- [EXERCISE OBJECTIVE]: Write out the listing below again, precisely as it is given.

- [RECORDS PROVIDED]:
=== Begin Enclosure ===

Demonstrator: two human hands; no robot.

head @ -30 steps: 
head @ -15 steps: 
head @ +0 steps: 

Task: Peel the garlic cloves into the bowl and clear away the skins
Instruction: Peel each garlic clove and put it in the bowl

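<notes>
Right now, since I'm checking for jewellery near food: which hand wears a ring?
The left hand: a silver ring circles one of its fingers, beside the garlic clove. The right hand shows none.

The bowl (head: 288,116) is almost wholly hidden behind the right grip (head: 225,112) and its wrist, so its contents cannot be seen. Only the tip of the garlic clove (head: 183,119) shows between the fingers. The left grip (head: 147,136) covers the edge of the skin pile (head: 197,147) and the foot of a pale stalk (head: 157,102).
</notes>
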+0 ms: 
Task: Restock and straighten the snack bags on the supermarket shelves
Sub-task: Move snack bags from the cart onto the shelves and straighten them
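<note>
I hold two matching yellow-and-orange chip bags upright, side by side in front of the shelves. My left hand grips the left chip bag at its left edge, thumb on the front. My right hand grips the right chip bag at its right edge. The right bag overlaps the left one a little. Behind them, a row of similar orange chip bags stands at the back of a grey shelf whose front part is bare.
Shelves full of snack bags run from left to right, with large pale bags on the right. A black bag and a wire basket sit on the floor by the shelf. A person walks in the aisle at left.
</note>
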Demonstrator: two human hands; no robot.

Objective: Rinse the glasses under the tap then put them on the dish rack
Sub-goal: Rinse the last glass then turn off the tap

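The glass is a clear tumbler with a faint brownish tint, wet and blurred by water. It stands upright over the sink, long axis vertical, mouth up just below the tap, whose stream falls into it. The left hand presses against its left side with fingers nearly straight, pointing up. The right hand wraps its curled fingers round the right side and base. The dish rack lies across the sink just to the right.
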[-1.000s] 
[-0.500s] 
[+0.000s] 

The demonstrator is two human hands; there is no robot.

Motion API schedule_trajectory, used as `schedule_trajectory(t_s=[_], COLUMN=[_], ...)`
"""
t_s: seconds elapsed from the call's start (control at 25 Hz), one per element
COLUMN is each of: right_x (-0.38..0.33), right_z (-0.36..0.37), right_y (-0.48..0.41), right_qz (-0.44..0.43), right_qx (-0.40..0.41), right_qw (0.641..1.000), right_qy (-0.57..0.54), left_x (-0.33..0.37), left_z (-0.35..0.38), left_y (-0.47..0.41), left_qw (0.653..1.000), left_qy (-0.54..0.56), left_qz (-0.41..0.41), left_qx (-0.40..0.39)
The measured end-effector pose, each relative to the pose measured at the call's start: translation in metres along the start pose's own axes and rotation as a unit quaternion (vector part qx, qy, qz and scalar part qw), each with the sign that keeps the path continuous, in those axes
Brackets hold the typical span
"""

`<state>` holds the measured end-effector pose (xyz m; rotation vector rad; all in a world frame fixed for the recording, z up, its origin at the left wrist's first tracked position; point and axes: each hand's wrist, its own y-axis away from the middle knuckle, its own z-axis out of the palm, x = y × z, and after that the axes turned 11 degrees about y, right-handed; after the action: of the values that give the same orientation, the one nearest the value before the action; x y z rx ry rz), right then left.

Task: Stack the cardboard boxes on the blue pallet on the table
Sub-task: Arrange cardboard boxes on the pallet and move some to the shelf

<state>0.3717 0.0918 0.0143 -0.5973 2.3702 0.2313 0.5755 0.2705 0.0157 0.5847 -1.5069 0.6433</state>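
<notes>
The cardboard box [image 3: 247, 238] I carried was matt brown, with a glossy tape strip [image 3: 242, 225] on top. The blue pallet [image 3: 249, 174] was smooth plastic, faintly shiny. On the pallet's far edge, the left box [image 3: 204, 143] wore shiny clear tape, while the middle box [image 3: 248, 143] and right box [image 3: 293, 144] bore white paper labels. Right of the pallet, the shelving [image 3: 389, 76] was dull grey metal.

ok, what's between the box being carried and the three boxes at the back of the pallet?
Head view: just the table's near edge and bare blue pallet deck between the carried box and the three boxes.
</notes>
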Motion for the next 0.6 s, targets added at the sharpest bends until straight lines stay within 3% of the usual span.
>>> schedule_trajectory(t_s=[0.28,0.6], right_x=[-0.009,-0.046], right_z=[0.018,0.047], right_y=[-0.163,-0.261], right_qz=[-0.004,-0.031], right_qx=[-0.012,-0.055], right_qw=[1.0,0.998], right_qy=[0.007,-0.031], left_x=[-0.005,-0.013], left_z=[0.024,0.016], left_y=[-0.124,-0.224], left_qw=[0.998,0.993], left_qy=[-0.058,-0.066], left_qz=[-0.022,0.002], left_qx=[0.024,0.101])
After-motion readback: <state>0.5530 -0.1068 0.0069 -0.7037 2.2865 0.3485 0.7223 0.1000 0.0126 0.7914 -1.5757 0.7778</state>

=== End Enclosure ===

- [SOLVED PROBLEM]:
Demonstrator: two human hands; no robot.

head @ -30 steps: 
head @ -15 steps: 
head @ +0 steps: 

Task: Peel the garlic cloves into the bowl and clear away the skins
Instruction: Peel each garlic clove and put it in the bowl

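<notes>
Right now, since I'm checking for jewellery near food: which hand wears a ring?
The left hand: a silver ring circles one of its fingers, beside the garlic clove. The right hand shows none.

The bowl (head: 288,116) is almost wholly hidden behind the right grip (head: 225,112) and its wrist, so its contents cannot be seen. Only the tip of the garlic clove (head: 183,119) shows between the fingers. The left grip (head: 147,136) covers the edge of the skin pile (head: 197,147) and the foot of a pale stalk (head: 157,102).
</notes>
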+0 ms: 
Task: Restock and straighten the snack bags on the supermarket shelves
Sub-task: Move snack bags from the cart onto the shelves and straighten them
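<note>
I hold two matching yellow-and-orange chip bags upright, side by side in front of the shelves. My left hand grips the left chip bag at its left edge, thumb on the front. My right hand grips the right chip bag at its right edge. The right bag overlaps the left one a little. Behind them, a row of similar orange chip bags stands at the back of a grey shelf whose front part is bare.
Shelves full of snack bags run from left to right, with large pale bags on the right. A black bag and a wire basket sit on the floor by the shelf. A person walks in the aisle at left.
</note>
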Demonstrator: two human hands; no robot.

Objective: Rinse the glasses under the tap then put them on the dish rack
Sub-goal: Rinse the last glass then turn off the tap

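The glass is a clear tumbler with a faint brownish tint, wet and blurred by water. It stands upright over the sink, long axis vertical, mouth up just below the tap, whose stream falls into it. The left hand presses against its left side with fingers nearly straight, pointing up. The right hand wraps its curled fingers round the right side and base. The dish rack lies across the sink just to the right.
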[-1.000s] 
[-0.500s] 
[+0.000s] 

The demonstrator is two human hands; there is no robot.

Motion API schedule_trajectory, used as `schedule_trajectory(t_s=[_], COLUMN=[_], ...)`
"""
t_s: seconds elapsed from the call's start (control at 25 Hz), one per element
COLUMN is each of: right_x (-0.38..0.33), right_z (-0.36..0.37), right_y (-0.48..0.41), right_qz (-0.44..0.43), right_qx (-0.40..0.41), right_qw (0.641..1.000), right_qy (-0.57..0.54), left_x (-0.33..0.37), left_z (-0.35..0.38), left_y (-0.47..0.41), left_qw (0.653..1.000), left_qy (-0.54..0.56), left_qz (-0.41..0.41), left_qx (-0.40..0.39)
The measured end-effector pose, each relative to the pose measured at the call's start: translation in metres along the start pose's own axes and rotation as a unit quaternion (vector part qx, qy, qz and scalar part qw), each with the sign that keeps the path continuous, in those axes
Brackets hold the typical span
"""

`<state>` holds the measured end-effector pose (xyz m; rotation vector rad; all in a world frame fixed for the recording, z up, its origin at the left wrist's first tracked position; point and axes: each hand's wrist, its own y-axis away from the middle knuckle, its own z-axis out of the palm, x = y × z, and after that the axes turned 11 degrees about y, right-handed; after the action: of the values that give the same orientation, the one nearest the value before the action; x y z rx ry rz), right then left.

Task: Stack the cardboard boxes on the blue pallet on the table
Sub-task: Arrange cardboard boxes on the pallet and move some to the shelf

<state>0.3717 0.0918 0.0143 -0.5973 2.3702 0.2313 0.5755 0.2705 0.0157 0.5847 -1.5069 0.6433</state>
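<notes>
The cardboard box [image 3: 247, 238] I carried was matt brown, with a glossy tape strip [image 3: 242, 225] on top. The blue pallet [image 3: 249, 174] was smooth plastic, faintly shiny. On the pallet's far edge, the left box [image 3: 204, 143] wore shiny clear tape, while the middle box [image 3: 248, 143] and right box [image 3: 293, 144] bore white paper labels. Right of the pallet, the shelving [image 3: 389, 76] was dull grey metal.

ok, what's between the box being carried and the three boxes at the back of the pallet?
Head view: just the table's near edge and bare blue pallet deck between the carried box and the three boxes.
</notes>
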Motion for the next 0.6 s, targets added at the sharpest bends until straight lines stay within 3% of the usual span.
>>> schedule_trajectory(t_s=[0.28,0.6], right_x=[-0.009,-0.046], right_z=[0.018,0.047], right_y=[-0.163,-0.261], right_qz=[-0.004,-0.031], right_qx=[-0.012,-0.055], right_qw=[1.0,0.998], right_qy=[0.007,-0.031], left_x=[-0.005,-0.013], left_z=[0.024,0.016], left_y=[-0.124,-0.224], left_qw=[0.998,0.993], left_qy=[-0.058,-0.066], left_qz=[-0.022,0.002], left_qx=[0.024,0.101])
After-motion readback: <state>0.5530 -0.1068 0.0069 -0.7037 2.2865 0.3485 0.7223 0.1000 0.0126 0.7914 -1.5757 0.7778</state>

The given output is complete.